▶ _WHAT YOU HAVE TO DO_:
All of the data below should be returned exactly.
■ ■ ■ ■ ■
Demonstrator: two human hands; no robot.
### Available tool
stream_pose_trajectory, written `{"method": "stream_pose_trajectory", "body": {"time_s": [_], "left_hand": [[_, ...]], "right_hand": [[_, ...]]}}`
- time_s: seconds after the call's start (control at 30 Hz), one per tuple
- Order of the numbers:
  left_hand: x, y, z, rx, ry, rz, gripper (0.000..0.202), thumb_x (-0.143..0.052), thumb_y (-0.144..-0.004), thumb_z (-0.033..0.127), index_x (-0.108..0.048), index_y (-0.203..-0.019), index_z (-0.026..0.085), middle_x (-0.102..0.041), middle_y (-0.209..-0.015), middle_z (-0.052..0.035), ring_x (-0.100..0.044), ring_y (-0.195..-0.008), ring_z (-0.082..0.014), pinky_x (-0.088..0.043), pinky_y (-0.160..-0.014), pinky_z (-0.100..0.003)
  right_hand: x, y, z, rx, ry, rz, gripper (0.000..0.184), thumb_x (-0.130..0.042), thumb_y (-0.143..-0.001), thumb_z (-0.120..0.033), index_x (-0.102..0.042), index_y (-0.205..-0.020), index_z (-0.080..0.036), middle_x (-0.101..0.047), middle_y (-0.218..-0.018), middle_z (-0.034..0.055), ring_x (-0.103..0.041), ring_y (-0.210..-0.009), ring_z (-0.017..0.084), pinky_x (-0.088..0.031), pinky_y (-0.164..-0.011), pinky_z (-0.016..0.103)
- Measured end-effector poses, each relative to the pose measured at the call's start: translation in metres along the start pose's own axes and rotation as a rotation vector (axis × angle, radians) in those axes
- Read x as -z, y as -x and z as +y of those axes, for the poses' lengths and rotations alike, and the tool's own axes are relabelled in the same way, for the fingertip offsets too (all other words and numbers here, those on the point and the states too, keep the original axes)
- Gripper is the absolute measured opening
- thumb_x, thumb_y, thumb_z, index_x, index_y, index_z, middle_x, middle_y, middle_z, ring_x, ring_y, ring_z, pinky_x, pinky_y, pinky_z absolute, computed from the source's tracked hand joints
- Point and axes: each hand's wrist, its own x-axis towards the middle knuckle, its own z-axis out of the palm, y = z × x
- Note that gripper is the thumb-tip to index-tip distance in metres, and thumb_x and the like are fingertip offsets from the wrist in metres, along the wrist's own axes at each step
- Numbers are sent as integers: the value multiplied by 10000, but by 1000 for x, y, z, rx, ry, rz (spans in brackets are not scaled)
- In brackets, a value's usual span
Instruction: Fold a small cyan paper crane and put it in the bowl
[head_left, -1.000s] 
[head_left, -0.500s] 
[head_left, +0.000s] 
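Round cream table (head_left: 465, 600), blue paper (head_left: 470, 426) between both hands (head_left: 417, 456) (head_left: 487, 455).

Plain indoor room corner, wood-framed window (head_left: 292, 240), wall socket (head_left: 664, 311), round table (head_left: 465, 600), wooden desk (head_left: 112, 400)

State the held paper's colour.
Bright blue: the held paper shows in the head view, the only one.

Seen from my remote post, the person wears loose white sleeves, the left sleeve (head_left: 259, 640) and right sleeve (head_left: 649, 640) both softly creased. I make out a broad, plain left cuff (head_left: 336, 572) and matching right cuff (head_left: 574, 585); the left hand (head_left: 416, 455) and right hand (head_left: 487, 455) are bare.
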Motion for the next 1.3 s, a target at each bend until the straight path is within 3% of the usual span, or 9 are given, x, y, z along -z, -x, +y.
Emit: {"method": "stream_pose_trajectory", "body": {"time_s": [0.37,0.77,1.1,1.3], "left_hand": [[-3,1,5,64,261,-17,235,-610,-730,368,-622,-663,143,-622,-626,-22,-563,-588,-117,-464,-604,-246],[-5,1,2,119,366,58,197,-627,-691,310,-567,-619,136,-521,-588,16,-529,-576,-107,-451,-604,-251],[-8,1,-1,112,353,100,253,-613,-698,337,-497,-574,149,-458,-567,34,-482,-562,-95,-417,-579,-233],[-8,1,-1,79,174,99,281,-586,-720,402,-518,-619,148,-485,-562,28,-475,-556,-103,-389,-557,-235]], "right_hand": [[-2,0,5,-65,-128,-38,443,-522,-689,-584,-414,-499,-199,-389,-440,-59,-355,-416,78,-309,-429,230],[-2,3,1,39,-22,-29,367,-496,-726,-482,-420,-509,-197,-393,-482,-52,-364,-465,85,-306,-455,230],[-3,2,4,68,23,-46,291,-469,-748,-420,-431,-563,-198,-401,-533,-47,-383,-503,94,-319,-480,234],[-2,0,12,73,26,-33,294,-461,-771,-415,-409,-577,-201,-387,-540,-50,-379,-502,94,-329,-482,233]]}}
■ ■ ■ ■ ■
▶ _SOLUTION_:
Demonstrator: two human hands; no robot.
### Available tool
stream_pose_trajectory, written `{"method": "stream_pose_trajectory", "body": {"time_s": [_], "left_hand": [[_, ...]], "right_hand": [[_, ...]]}}`
- time_s: seconds after the call's start (control at 30 Hz), one per tuple
- Order of the numbers:
  left_hand: x, y, z, rx, ry, rz, gripper (0.000..0.202), thumb_x (-0.143..0.052), thumb_y (-0.144..-0.004), thumb_z (-0.033..0.127), index_x (-0.108..0.048), index_y (-0.203..-0.019), index_z (-0.026..0.085), middle_x (-0.102..0.041), middle_y (-0.209..-0.015), middle_z (-0.052..0.035), ring_x (-0.100..0.044), ring_y (-0.195..-0.008), ring_z (-0.082..0.014), pinky_x (-0.088..0.043), pinky_y (-0.160..-0.014), pinky_z (-0.100..0.003)
  right_hand: x, y, z, rx, ry, rz, gripper (0.000..0.184), thumb_x (-0.130..0.042), thumb_y (-0.143..-0.001), thumb_z (-0.120..0.033), index_x (-0.102..0.042), index_y (-0.205..-0.020), index_z (-0.080..0.036), middle_x (-0.101..0.047), middle_y (-0.218..-0.018), middle_z (-0.034..0.055), ring_x (-0.103..0.041), ring_y (-0.210..-0.009), ring_z (-0.017..0.084), pinky_x (-0.088..0.031), pinky_y (-0.164..-0.011), pinky_z (-0.016..0.103)
- Measured end-effector poses, each relative to the pose measured at the call's start: translation in metres along the start pose's own axes and rotation as a rotation vector (axis × angle, radians) in those axes
- Read x as -z, y as -x and z as +y of those axes, for the poses' lengths and rotations alike, and the tool's own axes are relabelled in the same way, for the fingertip offsets too (all other words and numbers here, those on the point and the states too, keep the original axes)
- Gripper is the absolute measured opening
- thumb_x, thumb_y, thumb_z, index_x, index_y, index_z, middle_x, middle_y, middle_z, ring_x, ring_y, ring_z, pinky_x, pinky_y, pinky_z absolute, computed from the source's tracked hand joints
- Point and axes: each hand's wrist, its own x-axis towards the middle knuckle, its own z-axis out of the palm, y = z × x
- Note that gripper is the thumb-tip to index-tip distance in metres, and thumb_x and the like are fingertip offsets from the wrist in metres, along the wrist's own axes at each step
- Numbers are sent as integers: the value multiplied by 10000, but by 1000 for x, y, z, rx, ry, rz (spans in brackets are not scaled)
- In brackets, a value's usual span
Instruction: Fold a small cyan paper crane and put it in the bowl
[head_left, -1.000s] 
[head_left, -0.500s] 
[head_left, +0.000s] 
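Round cream table (head_left: 465, 600), blue paper (head_left: 470, 426) between both hands (head_left: 417, 456) (head_left: 487, 455).

Plain indoor room corner, wood-framed window (head_left: 292, 240), wall socket (head_left: 664, 311), round table (head_left: 465, 600), wooden desk (head_left: 112, 400)

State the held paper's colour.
Bright blue: the held paper shows in the head view, the only one.

Seen from my remote post, the person wears loose white sleeves, the left sleeve (head_left: 259, 640) and right sleeve (head_left: 649, 640) both softly creased. I make out a broad, plain left cuff (head_left: 336, 572) and matching right cuff (head_left: 574, 585); the left hand (head_left: 416, 455) and right hand (head_left: 487, 455) are bare.
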Motion for the next 1.3 s, a target at each bend until the straight path is within 3% of the usual span, or 9 are given, x, y, z along -z, -x, +y.
Emit: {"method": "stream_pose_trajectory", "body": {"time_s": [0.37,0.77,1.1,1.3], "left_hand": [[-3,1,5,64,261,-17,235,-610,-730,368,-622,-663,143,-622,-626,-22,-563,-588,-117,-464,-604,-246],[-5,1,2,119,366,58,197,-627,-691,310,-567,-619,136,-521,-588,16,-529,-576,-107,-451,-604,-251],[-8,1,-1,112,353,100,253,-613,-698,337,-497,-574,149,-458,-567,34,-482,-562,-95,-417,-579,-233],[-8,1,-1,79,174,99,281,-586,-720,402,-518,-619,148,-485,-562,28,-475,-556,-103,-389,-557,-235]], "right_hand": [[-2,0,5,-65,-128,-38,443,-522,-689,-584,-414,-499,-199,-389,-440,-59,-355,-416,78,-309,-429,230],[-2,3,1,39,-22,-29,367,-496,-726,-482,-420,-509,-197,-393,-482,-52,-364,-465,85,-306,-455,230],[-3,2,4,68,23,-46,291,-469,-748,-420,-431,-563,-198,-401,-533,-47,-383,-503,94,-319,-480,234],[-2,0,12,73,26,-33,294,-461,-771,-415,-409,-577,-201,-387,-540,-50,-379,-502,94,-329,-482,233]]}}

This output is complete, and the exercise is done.